TASK ITEM: Every line of the entries below that mentions "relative" is to be copied out.

----- DATA FOR THIS TASK -----

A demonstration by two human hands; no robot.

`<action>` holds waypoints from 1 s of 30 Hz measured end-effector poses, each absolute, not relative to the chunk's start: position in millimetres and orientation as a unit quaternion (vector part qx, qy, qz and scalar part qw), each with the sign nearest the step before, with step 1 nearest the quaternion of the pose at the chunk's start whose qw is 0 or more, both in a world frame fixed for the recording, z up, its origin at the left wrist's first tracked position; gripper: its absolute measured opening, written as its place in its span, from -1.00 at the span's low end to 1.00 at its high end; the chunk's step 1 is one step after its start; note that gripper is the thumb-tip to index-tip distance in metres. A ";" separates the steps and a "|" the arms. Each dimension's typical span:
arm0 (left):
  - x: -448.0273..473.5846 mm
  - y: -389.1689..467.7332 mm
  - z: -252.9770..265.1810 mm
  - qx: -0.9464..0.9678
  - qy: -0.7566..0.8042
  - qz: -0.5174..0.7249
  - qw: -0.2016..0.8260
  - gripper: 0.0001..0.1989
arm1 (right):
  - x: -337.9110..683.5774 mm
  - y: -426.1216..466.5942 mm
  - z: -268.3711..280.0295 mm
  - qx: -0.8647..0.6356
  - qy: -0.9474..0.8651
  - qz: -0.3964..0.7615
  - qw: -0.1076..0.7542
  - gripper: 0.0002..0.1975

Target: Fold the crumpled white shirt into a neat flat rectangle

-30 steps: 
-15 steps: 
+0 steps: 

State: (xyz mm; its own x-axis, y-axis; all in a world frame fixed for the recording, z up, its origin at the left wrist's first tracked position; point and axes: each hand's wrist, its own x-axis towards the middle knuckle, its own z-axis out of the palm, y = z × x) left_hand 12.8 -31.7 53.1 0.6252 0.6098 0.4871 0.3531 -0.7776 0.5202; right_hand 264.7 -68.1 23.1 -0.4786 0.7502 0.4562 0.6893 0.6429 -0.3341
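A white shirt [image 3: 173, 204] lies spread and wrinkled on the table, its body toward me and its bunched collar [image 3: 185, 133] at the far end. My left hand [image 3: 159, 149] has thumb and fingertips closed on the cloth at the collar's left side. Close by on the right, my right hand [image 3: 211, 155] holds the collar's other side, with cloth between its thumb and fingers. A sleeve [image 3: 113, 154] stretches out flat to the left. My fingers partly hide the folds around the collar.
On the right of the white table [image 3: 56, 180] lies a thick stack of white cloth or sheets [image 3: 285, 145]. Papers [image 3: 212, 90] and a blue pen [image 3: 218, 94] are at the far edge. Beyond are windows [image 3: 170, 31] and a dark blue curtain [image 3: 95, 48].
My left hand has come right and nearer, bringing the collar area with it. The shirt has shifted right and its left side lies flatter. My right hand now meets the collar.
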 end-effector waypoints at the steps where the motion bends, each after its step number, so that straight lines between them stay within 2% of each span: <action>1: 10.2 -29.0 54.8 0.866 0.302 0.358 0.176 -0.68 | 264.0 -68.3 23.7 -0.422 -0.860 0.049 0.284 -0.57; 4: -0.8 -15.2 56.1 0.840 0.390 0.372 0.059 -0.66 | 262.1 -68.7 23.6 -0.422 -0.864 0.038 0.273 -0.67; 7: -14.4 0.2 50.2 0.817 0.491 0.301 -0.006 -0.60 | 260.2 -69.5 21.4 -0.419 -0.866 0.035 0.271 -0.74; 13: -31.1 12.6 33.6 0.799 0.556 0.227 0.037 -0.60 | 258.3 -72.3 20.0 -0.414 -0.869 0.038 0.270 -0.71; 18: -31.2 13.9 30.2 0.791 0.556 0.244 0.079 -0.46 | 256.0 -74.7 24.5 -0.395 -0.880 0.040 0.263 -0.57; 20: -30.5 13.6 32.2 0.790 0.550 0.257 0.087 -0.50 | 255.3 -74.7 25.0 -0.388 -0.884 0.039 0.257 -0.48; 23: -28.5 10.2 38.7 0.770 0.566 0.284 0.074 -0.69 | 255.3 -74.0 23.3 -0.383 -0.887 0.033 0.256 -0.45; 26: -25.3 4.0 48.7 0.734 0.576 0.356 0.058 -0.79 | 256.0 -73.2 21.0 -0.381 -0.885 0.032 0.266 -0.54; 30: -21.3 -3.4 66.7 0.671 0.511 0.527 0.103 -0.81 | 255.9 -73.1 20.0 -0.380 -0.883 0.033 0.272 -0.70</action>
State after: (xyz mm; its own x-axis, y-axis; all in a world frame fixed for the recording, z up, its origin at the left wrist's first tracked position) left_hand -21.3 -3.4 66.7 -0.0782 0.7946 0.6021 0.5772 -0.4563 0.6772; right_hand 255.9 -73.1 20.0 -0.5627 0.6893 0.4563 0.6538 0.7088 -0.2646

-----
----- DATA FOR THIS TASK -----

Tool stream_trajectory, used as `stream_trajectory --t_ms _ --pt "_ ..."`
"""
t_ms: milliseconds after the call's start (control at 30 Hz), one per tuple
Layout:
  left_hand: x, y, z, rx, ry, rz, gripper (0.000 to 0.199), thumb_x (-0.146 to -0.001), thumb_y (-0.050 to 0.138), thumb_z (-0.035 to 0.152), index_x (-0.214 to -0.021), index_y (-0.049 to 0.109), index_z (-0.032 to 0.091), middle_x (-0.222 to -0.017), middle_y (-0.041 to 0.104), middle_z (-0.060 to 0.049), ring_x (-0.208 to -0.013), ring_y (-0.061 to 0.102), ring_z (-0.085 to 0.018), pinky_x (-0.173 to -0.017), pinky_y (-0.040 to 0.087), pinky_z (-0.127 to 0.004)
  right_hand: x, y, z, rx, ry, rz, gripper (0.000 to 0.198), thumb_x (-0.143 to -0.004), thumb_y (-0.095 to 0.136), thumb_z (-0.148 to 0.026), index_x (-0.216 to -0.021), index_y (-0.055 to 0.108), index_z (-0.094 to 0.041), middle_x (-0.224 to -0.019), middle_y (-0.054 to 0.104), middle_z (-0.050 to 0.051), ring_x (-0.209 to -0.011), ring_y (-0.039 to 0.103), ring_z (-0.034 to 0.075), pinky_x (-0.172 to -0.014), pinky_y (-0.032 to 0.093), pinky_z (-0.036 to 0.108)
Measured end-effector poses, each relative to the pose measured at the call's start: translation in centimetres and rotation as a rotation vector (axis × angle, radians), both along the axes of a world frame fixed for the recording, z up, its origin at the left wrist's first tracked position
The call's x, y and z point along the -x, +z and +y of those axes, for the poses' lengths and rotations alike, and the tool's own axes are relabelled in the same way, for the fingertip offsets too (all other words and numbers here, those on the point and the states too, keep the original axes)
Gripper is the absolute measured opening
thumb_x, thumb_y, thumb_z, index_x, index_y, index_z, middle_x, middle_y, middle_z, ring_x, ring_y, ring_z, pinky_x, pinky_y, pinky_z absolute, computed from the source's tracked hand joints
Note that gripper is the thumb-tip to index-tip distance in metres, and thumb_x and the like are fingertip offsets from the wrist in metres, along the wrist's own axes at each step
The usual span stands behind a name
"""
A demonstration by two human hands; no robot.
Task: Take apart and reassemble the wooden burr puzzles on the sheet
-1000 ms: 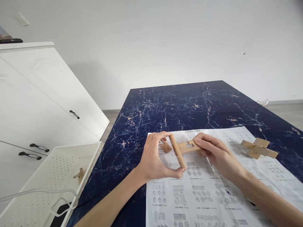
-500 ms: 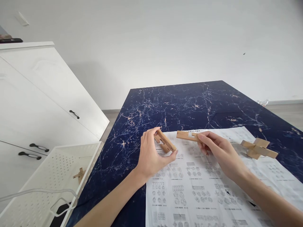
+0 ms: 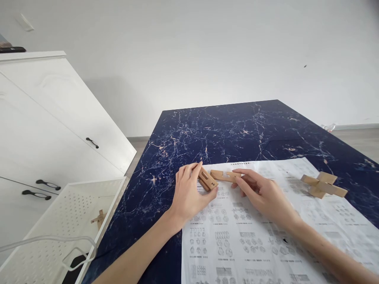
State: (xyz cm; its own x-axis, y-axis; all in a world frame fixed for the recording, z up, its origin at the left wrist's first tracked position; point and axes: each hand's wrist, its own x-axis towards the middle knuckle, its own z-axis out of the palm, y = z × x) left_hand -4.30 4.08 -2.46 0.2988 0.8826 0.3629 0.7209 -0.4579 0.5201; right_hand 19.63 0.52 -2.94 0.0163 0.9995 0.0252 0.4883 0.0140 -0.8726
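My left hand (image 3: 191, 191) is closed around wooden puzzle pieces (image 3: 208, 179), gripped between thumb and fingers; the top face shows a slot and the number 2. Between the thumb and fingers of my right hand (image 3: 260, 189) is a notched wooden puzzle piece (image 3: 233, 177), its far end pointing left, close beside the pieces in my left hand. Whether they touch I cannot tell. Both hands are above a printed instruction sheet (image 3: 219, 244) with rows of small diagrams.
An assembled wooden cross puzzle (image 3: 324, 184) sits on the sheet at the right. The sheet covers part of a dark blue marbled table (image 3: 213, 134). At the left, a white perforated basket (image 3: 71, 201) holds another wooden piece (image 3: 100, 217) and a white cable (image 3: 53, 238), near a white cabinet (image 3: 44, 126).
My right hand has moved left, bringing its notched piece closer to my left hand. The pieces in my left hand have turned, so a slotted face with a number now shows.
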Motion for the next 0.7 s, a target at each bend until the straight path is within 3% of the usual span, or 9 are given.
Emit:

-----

RESPONSE BELOW:
`<action>` holds waypoints from 1 s of 30 Hz measured end-effector poses, each absolute, not relative to the chunk's start: position in millimetres and orientation as a unit quaternion (vector part qx, qy, qz and scalar part qw), each with the sign nearest the step before, with step 1 nearest the quaternion of the pose at the chunk's start whose qw is 0 or more, both in a world frame fixed for the recording, z up, its origin at the left wrist's first tracked position; gripper: its absolute measured opening, written as its place in its span, from -1.00 at the span's low end to 1.00 at its high end; the chunk's step 1 is one step after its start; note that gripper is the thumb-tip to index-tip distance in metres. A ";" separates the steps and a "|" the arms. Each dimension's typical span:
Measured end-effector poses, each relative to the pose measured at the call's start: translation in centimetres and rotation as a rotation vector (axis × angle, radians), both along the axes of a world frame fixed for the recording, z up, its origin at the left wrist's first tracked position

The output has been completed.